Su mamá le describía a su papá, con mucho esfuerzo, todo lo que sentía, añadiéndole información extra que no había querido compartir con él, como su sangrado, el tipo de flujo que tenía, que creía estar en la semana veintiocho, todo lo más resumido que podía. Su papá estaba al teléfono, contestando las preguntas básicas que le estaba haciendo la operadora de emergencias para enviarle la ambulancia hasta la casa. Kacey le pedía que se apurara, casi a modo de súplica, como si estuviera preparándose para el trabajo de parto.

El mundo parecía salirse de control ante sus ojos.

Dash no podía moverse del lugar al ver que la cara de su mamá estaba roja y se levantaba con más dificultad. Su papá tuvo que actuar en su lugar.

Los paramédicos subieron la camilla hasta la segunda planta. Le ayudaron a colocarse en ella y se la llevaron entre los cuatro hacia abajo, como pudieron. Dash siguió a los hombres hasta las escaleras y observó cómo debatían la manera en que pasarían el cuerpo de su madre sin que saliera herida al bajar las escaleras. Permaneció allí en silencio, con el rostro inexpresivo, hasta que la lograron bajar y no volvió a verla. Siguió la travesía de su madre desde la ventana del segundo piso que daba hacia el porche, y que estaba frente a las escaleras; los paramédicos ya la estaban metiendo en la ambulancia.

Soltó la cortina al cerciorarse de que su mamá había entrado en la ambulancia, y cruzó el pasillo hasta encontrarse de frente con la habitación de sus papás. Trey le explicó, apurado, que se iría en carro; estaba empacando las cosas que ella necesitaría al ser internada. Las manos de su papá temblaban al guardar la ropa en la maleta, pero, como ya tenía experiencia en qué empacar, no tardó demasiado en dirigirse hacia el garaje para sacar el carro.

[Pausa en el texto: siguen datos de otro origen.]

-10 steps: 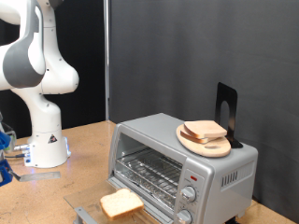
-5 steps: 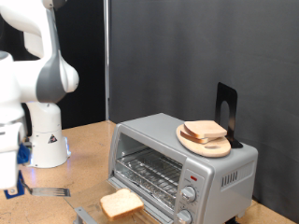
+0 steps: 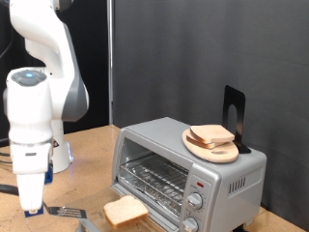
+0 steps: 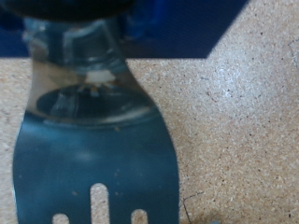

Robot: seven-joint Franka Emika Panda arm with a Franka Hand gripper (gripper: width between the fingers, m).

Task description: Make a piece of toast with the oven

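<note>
The silver toaster oven [image 3: 217, 174] stands at the exterior view's right with its glass door folded down and the wire rack [image 3: 154, 181] bare. The piece of toast [image 3: 126, 210] lies on the open door. My gripper [image 3: 32, 203] hangs low at the exterior view's left, shut on a slotted metal spatula [image 3: 66, 211] whose blade points toward the toast, a short gap away. In the wrist view the spatula [image 4: 98, 159] fills the picture just above the wooden table, held under the blue gripper [image 4: 79, 37].
A round wooden plate [image 3: 203, 147] with a second bread slice [image 3: 210, 134] sits on top of the oven, in front of a black stand [image 3: 234, 111]. The robot's base [image 3: 60, 155] stands behind the arm. A dark curtain backs the table.
The arm has swung down and toward the exterior view's right, bringing the spatula low over the table closer to the toast. Oven, toast and plate have not moved.
</note>
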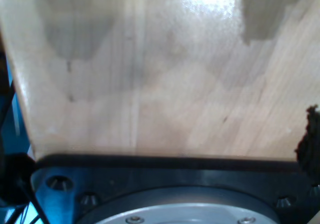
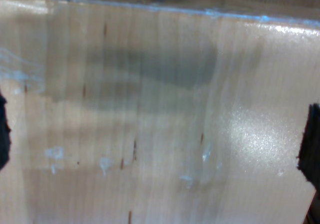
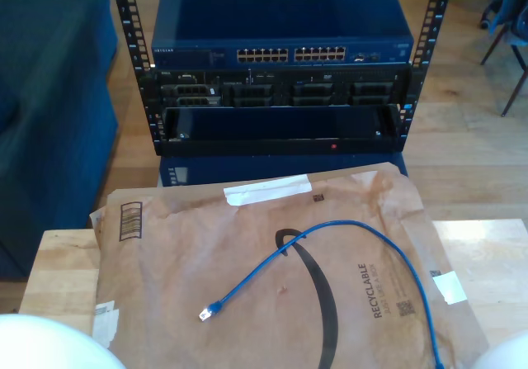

Dash lo siguió, preguntándole si lo llevaría a él también, cuánto durarían allí, quién la cuidaría y, sobre todo, qué sucedería con su hermana. Una vez que Trey se metió en el carro, bajó la ventanilla y le explicó que vendría por él dentro de un rato, cuando todo se calmara.

Su papá buscó entre los contactos del teléfono el número de su tía Isabella para comunicarle la emergencia; mientras hablaba, movía la cabeza con frecuencia. Apretó su teléfono contra el hombro e hizo una pausa, dejando a Isabella en línea para dirigirse de nuevo hacia él. Dash asintió a las demandas de su papá, llevándose una mano a los ojos para protegerse del sol. Le dijo que le hiciera el favor de adelantar todos los quehaceres que se suponía que debería de haber hecho desde un comienzo. Dash observó el reloj que tenía en la mano, queriendo que su papá acabara de darle órdenes; ya iban a ser casi las tres de la tarde. 

Volvió a meter su mano en el bolsillo y se alejó unos cuantos pasos, despidiéndose de él, bajo la sombra del gran árbol que estaba en el porche de la entrada.